I'm looking at crawling thousands of pages and need a solution. Every site has it's own html code - they are all unique sites. No clean datafeed or API is available. I'm hoping to load the captured data into some sort of DB.
Any ideas on how to do this with scrapy if possible?
If I had to scrape clean data from thousands of sites, with each site having its own layout, structure, etc I would implement (and actually have done so in some projects) the following approach:
- Crawler - a scrapy script that crawls these sites with all their subpages (that's the easiest part) and transforms them into plain text
- NLP Processing - some basic NLP (natural language) processing (tokenizing, part of speech (POS) tagging, named entity-recognition (NER)) on the plain text
- Classification - a classifier that can use the data from step 2 to decide whether a page contains the data we're looking for - either simple rules based or - if needed - using machine learning.
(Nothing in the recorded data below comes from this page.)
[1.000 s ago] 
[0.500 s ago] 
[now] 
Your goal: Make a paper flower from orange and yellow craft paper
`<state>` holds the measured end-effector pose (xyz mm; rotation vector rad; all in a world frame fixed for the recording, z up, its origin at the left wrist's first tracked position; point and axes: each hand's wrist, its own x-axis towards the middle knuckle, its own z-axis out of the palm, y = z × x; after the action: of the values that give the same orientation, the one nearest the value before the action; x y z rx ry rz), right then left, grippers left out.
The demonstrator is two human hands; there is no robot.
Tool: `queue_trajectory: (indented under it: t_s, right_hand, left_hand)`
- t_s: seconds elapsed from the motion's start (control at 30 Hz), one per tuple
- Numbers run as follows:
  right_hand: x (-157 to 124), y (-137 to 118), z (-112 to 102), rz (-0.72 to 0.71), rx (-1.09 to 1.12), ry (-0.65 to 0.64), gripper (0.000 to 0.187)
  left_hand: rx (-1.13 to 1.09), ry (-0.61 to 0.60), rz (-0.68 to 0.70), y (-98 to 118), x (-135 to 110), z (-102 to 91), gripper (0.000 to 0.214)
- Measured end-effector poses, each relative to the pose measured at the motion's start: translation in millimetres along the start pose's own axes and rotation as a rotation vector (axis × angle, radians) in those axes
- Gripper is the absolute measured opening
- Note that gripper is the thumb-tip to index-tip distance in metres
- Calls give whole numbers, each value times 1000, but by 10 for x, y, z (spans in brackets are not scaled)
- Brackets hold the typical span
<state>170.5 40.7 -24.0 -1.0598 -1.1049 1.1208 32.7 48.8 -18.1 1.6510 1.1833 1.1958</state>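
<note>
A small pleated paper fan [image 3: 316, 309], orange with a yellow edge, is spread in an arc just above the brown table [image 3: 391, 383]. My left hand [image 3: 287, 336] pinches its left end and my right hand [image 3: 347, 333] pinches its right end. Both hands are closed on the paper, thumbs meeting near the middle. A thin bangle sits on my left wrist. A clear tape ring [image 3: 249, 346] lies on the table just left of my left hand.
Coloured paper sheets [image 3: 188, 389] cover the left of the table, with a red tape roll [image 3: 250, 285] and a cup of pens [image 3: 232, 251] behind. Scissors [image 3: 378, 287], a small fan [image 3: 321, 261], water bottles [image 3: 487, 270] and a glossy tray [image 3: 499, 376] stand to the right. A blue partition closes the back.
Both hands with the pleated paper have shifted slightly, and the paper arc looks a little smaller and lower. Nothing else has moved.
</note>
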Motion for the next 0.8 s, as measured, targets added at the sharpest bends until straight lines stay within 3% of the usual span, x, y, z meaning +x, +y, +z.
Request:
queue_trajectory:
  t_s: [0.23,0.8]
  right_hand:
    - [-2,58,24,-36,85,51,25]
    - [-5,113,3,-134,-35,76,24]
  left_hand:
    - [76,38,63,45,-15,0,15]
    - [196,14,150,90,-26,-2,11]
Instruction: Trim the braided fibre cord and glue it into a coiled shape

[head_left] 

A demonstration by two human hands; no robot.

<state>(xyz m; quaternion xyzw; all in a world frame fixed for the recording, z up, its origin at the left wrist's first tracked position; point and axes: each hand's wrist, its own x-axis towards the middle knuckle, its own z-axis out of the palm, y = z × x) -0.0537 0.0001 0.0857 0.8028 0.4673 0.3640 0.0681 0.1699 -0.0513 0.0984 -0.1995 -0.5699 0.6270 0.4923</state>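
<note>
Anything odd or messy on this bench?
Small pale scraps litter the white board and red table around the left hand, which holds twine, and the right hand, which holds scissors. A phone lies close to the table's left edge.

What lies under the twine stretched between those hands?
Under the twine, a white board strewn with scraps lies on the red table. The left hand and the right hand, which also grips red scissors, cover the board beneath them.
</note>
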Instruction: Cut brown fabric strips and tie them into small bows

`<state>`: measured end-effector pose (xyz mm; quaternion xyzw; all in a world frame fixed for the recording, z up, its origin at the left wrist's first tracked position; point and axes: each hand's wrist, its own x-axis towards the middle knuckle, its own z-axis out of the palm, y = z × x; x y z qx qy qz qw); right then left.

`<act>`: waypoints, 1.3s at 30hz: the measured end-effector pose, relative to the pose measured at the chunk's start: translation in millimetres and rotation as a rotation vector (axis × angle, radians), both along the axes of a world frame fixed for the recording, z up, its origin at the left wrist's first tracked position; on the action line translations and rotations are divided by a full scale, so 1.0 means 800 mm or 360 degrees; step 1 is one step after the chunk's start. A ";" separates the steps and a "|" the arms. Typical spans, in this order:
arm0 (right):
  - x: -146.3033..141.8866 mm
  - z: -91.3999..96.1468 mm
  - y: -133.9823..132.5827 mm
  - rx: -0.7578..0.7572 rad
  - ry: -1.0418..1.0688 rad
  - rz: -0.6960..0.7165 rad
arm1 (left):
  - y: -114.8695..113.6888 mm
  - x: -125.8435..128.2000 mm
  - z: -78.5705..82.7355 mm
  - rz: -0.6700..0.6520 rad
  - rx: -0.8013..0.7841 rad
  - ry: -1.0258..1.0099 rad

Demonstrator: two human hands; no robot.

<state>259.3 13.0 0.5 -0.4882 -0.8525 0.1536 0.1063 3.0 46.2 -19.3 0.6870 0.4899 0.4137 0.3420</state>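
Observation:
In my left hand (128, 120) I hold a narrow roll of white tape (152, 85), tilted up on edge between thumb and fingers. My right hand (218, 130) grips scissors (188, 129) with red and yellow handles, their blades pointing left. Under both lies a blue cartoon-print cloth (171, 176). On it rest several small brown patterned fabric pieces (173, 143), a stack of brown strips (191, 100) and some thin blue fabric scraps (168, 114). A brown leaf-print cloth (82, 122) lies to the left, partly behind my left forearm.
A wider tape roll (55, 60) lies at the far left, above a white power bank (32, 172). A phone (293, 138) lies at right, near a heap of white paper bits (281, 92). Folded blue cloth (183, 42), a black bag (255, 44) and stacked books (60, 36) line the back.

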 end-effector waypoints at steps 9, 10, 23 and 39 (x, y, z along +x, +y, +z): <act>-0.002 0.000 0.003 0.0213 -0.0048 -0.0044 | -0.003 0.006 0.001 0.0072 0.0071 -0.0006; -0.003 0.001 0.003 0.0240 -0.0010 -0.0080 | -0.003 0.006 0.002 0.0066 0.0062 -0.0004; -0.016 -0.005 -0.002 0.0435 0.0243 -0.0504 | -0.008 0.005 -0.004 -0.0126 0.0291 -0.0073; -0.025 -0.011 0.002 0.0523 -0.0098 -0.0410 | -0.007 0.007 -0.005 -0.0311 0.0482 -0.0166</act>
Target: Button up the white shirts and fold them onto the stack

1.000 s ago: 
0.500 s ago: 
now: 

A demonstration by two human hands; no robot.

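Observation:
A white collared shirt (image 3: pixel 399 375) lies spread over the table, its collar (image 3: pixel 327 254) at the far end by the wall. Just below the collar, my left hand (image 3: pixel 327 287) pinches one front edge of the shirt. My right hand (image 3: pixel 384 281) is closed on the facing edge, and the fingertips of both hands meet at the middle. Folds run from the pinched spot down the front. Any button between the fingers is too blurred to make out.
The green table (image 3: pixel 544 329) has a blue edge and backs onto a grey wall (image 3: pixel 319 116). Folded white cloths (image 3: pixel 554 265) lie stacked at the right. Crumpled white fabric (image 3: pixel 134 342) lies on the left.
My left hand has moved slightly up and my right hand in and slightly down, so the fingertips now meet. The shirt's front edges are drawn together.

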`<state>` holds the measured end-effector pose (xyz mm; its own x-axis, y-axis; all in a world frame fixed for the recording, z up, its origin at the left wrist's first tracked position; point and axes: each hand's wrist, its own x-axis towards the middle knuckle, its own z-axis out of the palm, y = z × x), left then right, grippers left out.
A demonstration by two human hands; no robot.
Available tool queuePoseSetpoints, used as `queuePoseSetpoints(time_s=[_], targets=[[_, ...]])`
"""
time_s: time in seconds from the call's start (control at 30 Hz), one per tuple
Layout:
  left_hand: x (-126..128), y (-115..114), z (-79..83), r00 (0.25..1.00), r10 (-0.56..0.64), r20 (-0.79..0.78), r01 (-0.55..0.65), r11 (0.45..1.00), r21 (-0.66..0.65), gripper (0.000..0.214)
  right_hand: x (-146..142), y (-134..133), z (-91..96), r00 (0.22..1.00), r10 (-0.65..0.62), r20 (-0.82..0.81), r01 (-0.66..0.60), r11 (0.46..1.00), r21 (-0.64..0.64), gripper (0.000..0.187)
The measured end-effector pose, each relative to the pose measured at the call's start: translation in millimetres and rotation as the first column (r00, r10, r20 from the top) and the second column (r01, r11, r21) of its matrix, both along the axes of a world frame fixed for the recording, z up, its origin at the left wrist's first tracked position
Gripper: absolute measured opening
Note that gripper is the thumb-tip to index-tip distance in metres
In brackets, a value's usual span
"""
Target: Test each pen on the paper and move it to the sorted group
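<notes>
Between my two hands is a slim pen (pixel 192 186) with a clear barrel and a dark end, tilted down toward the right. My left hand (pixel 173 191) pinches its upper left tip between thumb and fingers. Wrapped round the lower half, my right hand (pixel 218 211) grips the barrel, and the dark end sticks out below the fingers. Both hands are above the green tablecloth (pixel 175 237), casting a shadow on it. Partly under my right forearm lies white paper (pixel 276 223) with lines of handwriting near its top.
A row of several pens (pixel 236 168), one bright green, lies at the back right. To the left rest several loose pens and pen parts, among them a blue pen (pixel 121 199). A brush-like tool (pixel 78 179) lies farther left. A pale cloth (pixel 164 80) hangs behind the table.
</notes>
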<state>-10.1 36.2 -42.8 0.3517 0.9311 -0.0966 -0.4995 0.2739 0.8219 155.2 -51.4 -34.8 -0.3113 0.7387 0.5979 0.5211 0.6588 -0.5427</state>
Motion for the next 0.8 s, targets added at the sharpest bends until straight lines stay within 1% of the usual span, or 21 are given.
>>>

Those pages that are suspected to contain any usable data will be put into the next step:
- Extraction - an grammar-based, statistical or machine learning based extractor that uses POS-tags and NER-tags (and any other domain specific factors) to extract that data we're looking for
- Clean up - some basic matching of duplicate records that were created in step 4 and maybe it's also necessary to throw away records that had low confidence scores in steps 2 to 4.
This goes way beyond building a scrapy scraper of course and requires deep knowlegde and experience in NLP and maybe machine learning.
Also you can't expect to get anywhere close to 100% accurate results from such an approach. Depending on how the algorithms are adjusted and trained such a system either will skip some of the valid data (false negatives) or will pick up data where actually isn't any data (false positives) ... or a mix of both (false positives and false negatives).
Nonetheless I hope my answer helps you to get a good picture about.